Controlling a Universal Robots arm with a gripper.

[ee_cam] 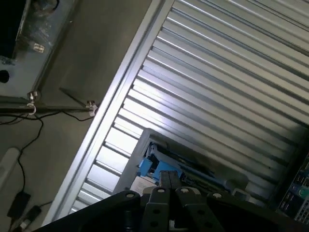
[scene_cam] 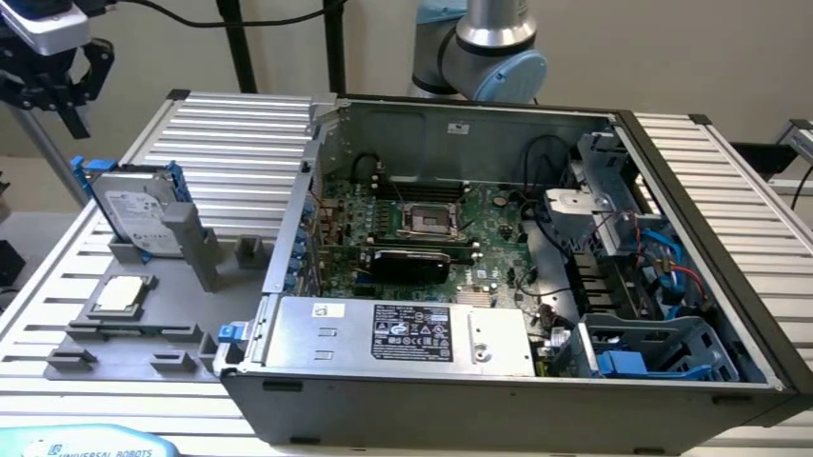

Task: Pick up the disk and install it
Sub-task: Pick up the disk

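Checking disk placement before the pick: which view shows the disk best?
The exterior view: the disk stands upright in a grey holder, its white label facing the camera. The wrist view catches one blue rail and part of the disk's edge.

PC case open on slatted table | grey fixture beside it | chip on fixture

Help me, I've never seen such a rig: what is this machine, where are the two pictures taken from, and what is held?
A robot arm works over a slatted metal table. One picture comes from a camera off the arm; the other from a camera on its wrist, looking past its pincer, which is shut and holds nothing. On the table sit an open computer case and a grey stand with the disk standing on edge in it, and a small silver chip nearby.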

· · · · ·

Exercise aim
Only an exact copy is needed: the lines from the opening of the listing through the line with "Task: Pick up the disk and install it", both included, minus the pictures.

Your solution
Controlling a Universal Robots arm with a gripper.

[ee_cam] 
[scene_cam] 

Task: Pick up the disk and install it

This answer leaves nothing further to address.